#### BRIEF:
Every line from the first one in the listing down to the line with "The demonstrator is" should be restated word for word.

#### DATA EXTRACT:

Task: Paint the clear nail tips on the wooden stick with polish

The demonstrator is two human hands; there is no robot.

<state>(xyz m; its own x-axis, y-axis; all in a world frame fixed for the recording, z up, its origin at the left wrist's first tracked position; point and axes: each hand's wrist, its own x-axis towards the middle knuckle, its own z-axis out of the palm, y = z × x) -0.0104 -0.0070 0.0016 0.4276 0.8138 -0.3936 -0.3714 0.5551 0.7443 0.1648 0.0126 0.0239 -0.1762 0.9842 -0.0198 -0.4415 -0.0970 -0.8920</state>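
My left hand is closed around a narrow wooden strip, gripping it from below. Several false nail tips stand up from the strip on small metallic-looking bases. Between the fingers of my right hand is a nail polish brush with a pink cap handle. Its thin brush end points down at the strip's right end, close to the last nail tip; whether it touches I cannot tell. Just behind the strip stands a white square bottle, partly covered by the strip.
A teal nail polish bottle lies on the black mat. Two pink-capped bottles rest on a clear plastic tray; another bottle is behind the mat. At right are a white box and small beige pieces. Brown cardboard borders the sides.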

#### ANSWER AREA:
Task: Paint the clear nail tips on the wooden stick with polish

The demonstrator is two human hands; there is no robot.

There is no more output to give.